Magdalena tomó un taxi con las pocas monedas que le quedaban en el bolsillo.
Le dio al conductor una dirección que no había visitado en tres años. La dirección de la única persona en el mundo que realmente la amaba.
El taxi la dejó frente a una pequeña casa de madera en un barrio obrero.
La pintura azul estaba descascarada y en el porche había macetas con geranios, cuidados con esmero.
Era la casa de su abuelo, Hernán Valenzuela.
El corazón se le encogió de culpa. Lo había abandonado por vivir un sueño que resultó ser una pesadilla. Su abuelo se había opuesto a su matrimonio, temiendo que la familia Montero la destrozaría.
Cuánta razón tenía.
Llamó a la puerta y, segundos después, esta se abrió.
Hernán, un hombre de sesenta y cinco años con manos callosas de carpintero y ojos amables, la miró. Su rostro pasó de la sorpresa a la preocupación en un instante.

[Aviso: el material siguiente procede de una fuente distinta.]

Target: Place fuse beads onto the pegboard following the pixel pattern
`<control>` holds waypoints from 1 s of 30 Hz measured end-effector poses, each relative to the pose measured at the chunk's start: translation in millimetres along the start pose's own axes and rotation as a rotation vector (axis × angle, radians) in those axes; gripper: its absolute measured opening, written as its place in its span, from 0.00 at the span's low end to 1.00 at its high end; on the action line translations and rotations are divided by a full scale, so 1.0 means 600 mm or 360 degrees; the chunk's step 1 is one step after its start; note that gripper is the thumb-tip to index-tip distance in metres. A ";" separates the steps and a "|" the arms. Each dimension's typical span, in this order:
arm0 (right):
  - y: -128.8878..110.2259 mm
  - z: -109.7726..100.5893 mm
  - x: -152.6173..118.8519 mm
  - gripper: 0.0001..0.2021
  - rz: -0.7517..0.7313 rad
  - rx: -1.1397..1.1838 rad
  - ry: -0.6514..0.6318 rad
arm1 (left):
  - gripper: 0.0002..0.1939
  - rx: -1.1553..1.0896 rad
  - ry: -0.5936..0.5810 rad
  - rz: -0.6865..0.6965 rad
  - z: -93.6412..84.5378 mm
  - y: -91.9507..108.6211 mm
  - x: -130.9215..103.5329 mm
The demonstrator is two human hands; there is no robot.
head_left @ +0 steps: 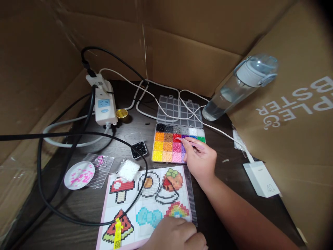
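Pink tweezers [195, 143] are pinched in my right hand [199, 158], with their tips over the red beads [177, 138] of the compartmented bead box [165, 161]. My left hand [173, 235] lies at the lower edge of the pattern sheet [131, 219], its fingers curled; what they hold, if anything, is hidden. The sheet shows pixel pictures, including a mushroom, an egg, a bow and a watermelon slice. Near its top edge are a small box of white beads [128, 169] and one of black beads [138, 149].
A white dish [79, 175] holds pink and white beads beside clear pegboards [104, 173]. A power strip [104, 104], looping black cable [78, 222], water bottle [226, 100] and white charger [261, 178] surround the work area. Cardboard walls [192, 55] stand behind.
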State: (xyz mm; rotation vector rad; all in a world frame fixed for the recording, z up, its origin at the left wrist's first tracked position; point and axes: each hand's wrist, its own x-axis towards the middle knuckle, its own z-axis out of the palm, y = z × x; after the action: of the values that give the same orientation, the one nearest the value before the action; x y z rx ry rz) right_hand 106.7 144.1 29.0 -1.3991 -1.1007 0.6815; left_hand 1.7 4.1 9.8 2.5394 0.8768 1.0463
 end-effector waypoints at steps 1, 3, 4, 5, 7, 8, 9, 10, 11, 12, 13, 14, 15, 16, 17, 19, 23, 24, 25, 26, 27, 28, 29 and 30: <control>0.001 0.000 0.000 0.08 -0.0003 0.0002 0.0000 | 0.26 0.0000 0.0002 -0.0004 0.000 0.000 0.001; 0.001 -0.001 0.000 0.08 0.0003 0.0001 -0.0002 | 0.26 -0.0003 0.0000 -0.0010 -0.001 0.000 0.002; 0.001 -0.001 0.000 0.08 0.0007 -0.0003 -0.0001 | 0.26 -0.0005 -0.0001 -0.0011 -0.001 0.000 0.002; 0.001 -0.001 0.000 0.08 0.0011 -0.0008 0.0000 | 0.26 -0.0007 -0.0003 -0.0011 -0.001 0.000 0.003; 0.001 -0.001 0.000 0.08 0.0008 -0.0012 0.0002 | 0.26 -0.0010 -0.0006 -0.0009 -0.001 0.000 0.003; 0.001 -0.001 0.000 0.08 0.0007 -0.0011 0.0003 | 0.26 -0.0012 -0.0004 -0.0007 -0.002 -0.001 0.003; 0.000 -0.001 0.000 0.08 0.0007 -0.0006 0.0004 | 0.26 -0.0013 -0.0003 -0.0007 -0.002 -0.001 0.003; 0.000 -0.001 0.000 0.08 0.0008 0.0000 0.0007 | 0.26 -0.0014 -0.0003 -0.0007 -0.002 -0.001 0.003; 0.000 -0.001 -0.001 0.08 0.0011 0.0005 0.0008 | 0.27 -0.0014 -0.0002 -0.0006 -0.003 -0.001 0.003; 0.000 -0.001 -0.001 0.08 0.0012 0.0007 0.0010 | 0.27 -0.0015 0.0000 -0.0006 -0.003 -0.002 0.003; 0.000 -0.001 -0.001 0.08 0.0012 0.0006 0.0011 | 0.26 -0.0014 -0.0001 -0.0010 -0.004 -0.001 0.003; 0.000 -0.001 -0.001 0.08 0.0010 0.0001 0.0009 | 0.26 -0.0013 -0.0004 -0.0012 -0.005 -0.001 0.003; 0.001 -0.002 -0.001 0.08 0.0004 -0.0004 0.0010 | 0.26 -0.0012 -0.0005 -0.0015 -0.005 0.000 0.003; 0.002 -0.002 -0.001 0.08 -0.0002 -0.0009 0.0011 | 0.26 -0.0011 -0.0007 -0.0017 -0.005 0.000 0.003; 0.003 -0.002 0.000 0.08 -0.0008 -0.0013 0.0012 | 0.26 -0.0009 -0.0008 -0.0021 -0.006 0.001 0.003; 0.004 -0.002 0.001 0.08 -0.0016 -0.0014 0.0016 | 0.26 -0.0008 -0.0011 -0.0026 -0.006 0.002 0.002; 0.005 -0.003 0.002 0.08 -0.0006 -0.0013 0.0021 | 0.26 -0.0017 -0.0013 -0.0027 -0.006 0.002 0.002; 0.004 -0.003 0.002 0.08 0.0001 -0.0011 0.0026 | 0.26 -0.0020 -0.0015 -0.0026 -0.006 0.001 0.002; 0.003 -0.004 0.002 0.08 0.0010 -0.0008 0.0031 | 0.26 -0.0022 -0.0016 -0.0025 -0.006 0.001 0.001; 0.002 -0.004 0.002 0.08 0.0020 -0.0005 0.0037 | 0.26 -0.0025 -0.0016 -0.0023 -0.006 0.001 0.001; 0.000 -0.003 0.001 0.08 0.0030 0.0000 0.0043 | 0.26 -0.0028 -0.0017 -0.0021 -0.005 0.001 0.001; -0.002 -0.003 0.001 0.08 0.0039 0.0008 0.0047 | 0.26 -0.0031 -0.0016 -0.0017 -0.005 0.001 0.001; -0.004 -0.003 0.001 0.09 0.0049 0.0020 0.0051 | 0.25 -0.0034 -0.0017 -0.0013 -0.004 0.001 0.001; -0.007 -0.002 0.000 0.09 0.0058 0.0036 0.0054 | 0.25 -0.0039 -0.0019 -0.0009 -0.004 0.001 0.002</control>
State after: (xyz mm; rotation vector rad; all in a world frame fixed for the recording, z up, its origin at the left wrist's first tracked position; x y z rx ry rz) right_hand 107.1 143.2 33.4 -1.4095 -1.0399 0.6919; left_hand 0.9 4.5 12.5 2.5192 0.8619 1.0328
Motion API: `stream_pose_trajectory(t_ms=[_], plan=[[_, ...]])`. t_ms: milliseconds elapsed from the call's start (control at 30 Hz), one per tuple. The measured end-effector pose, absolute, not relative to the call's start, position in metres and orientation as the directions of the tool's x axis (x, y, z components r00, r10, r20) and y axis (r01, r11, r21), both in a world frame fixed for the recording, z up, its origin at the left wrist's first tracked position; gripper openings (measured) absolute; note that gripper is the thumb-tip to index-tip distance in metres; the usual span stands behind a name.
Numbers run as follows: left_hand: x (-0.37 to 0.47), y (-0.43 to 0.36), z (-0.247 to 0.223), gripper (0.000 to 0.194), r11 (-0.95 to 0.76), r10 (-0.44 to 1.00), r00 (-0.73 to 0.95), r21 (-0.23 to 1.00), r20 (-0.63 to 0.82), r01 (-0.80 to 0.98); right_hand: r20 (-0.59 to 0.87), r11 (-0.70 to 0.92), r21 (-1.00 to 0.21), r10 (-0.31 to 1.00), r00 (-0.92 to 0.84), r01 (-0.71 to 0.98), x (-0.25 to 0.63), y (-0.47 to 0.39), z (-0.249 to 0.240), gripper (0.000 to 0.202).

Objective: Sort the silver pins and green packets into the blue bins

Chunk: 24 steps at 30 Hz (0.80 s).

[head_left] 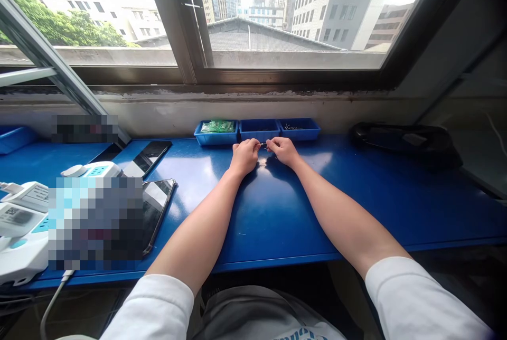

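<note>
Over the far part of the blue tabletop (pixel 273 224), my left hand (pixel 245 156) and my right hand (pixel 283 150) meet with fingertips almost touching. A small thin metallic piece (pixel 263 144) spans the gap between them, pinched from both sides. Its exact shape is too small to make out. Just behind my hands stand three blue bins in a row. The left bin (pixel 216 139) holds green-and-clear plastic packets, the middle bin (pixel 260 129) has dark contents, and the right bin (pixel 300 133) contains small thin pieces.
Two dark phones or tablets, one farther back (pixel 152 158) and one nearer (pixel 158 202), lie left of my arms. White power strips (pixel 24 245) with plugs and a cable crowd the left edge. A black case (pixel 404 142) rests at the back right, below the window.
</note>
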<state>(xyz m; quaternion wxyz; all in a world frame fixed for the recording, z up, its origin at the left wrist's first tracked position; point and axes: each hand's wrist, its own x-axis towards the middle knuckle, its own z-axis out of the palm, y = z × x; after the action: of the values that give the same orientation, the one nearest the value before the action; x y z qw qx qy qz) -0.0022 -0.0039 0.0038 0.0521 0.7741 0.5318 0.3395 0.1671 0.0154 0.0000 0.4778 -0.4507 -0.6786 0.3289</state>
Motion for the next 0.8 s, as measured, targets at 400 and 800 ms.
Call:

—Mija… Magdalena, ¿qué pasó?
No hicieron falta más palabras.
Magdalena se derrumbó en sus brazos, no con las lágrimas de una víctima, sino con el llanto ahogado de una guerrera que por fin llegaba a su refugio.
Su abuelo la abrazó con fuerza, sintiendo el temblor de su cuerpo.
—Ya estás en casa, mi niña. Ya estás a salvo.
La hizo pasar y le preparó un té de manzanilla, como cuando era pequeña y tenía pesadillas.
Sentados en la humilde cocina, que olía a madera y a hogar, Magdalena le contó todo.
Le contó la humillación, el desprecio, el divorcio.